Préserver l’avenir de nos forêts : ce que peut apporter la recherche
La question de l’avenir de nos forêts taraude la société dans son ensemble, des forestiers aux industriels de la transformation du bois en passant par les citoyens et usagers des forêts.
Avec l’accélération du changement climatique, qui se traduit en France par une trajectoire de réchauffement à +4 °C en 2100, les superpouvoirs des forêts – sources de matières premières, puits de carbone, fonctions de régulation et de protection, réservoir de biodiversité, espace de bien-être – sont de plus en plus mis à mal.
À titre d’exemple, la séquestration du CO2 par les arbres – qui contribue à réduire les effets du changement climatique via la photosynthèse – a fortement diminué.
Dans ce contexte, l’État lance un programme de recherche sur la résilience des forêts, qui vise à accroître les connaissances pour accompagner la conception et l’expérimentation – sur la base de travaux scientifiques – de trajectoires d’adaptation flexibles afin d’améliorer la résilience des socio-écosystèmes forestiers.
Cette programmation scientifique interroge le rôle de la recherche face aux défis de l’accélération des changements globaux. En effet, les forêts sont des socio-écosystèmes (c’est-à-dire, des systèmes complexes impliquant des composantes biophysiques et écologiques, mais également sociétales, et notamment politiques et économiques, ndlr). Sous l’effet de facteurs d’origine climatique et anthropique, mais aussi des évolutions des attentes et besoins de la société, ces socio-écosystèmes sont mis sous tension.
« Agir dans un monde incertain » implique de redéfinir la place des connaissances et des activités scientifiques. De quoi accompagner de nouveaux modes de gouvernance des forêts, l’évolution de la trajectoire climatique et les processus de décision en matière de gestion forestière.

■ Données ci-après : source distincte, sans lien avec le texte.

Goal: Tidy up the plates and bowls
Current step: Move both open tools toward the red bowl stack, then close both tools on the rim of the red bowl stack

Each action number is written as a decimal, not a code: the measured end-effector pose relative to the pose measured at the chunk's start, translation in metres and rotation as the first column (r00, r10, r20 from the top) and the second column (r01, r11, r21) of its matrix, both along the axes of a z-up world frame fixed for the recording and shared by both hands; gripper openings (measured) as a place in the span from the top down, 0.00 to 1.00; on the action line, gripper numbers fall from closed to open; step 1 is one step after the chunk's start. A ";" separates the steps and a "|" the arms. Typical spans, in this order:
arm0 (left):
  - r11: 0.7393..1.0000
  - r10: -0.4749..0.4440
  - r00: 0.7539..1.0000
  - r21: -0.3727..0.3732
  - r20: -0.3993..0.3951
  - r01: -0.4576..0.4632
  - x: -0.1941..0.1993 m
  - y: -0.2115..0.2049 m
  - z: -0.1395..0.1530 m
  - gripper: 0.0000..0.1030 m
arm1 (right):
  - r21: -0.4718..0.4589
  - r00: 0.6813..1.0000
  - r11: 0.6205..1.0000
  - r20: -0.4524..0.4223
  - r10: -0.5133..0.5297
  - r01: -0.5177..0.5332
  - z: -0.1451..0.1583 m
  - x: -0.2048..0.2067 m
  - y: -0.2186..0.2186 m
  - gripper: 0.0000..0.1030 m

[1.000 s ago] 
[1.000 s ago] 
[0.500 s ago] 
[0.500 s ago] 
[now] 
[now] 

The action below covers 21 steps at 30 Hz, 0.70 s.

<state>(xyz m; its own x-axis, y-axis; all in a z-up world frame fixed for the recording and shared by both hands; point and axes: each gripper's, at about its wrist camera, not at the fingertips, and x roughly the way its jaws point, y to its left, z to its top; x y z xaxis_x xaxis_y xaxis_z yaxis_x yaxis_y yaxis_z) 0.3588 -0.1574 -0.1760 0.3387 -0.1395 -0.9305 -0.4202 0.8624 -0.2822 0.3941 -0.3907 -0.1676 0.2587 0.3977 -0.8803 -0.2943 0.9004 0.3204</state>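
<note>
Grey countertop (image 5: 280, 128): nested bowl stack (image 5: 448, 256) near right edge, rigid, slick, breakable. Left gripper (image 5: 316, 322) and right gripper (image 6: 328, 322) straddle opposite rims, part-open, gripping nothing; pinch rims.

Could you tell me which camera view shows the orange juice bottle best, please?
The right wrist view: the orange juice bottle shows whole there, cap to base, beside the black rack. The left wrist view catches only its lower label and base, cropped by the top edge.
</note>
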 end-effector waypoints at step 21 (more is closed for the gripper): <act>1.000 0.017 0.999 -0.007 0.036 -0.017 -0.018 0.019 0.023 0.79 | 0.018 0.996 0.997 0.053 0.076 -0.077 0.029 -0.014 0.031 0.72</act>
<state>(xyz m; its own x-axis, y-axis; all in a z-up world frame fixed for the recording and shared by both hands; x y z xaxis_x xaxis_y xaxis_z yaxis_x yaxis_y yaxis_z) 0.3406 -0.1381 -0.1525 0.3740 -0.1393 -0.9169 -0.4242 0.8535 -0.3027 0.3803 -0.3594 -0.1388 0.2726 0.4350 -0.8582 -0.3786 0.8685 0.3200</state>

La forêt a longtemps été considérée comme un objet technico-administratif : son sort devait échapper aux vicissitudes d’une société dominée par des aspirations de court terme. L’expertise technique détenue par les professionnels et organismes de gestion forestière avait le monopole « du dire et du faire » et les organes administratifs maintenaient un certain cloisonnement du débat forestier.
À l’évidence, ce cadrage ne répond plus aux attentes ni aux aspirations d’une société qui souhaite se réapproprier les enjeux forestiers.
[Plus de 85 000 lecteurs font confiance aux newsletters de The Conversation pour mieux comprendre les grands enjeux du monde. Abonnez-vous aujourd’hui]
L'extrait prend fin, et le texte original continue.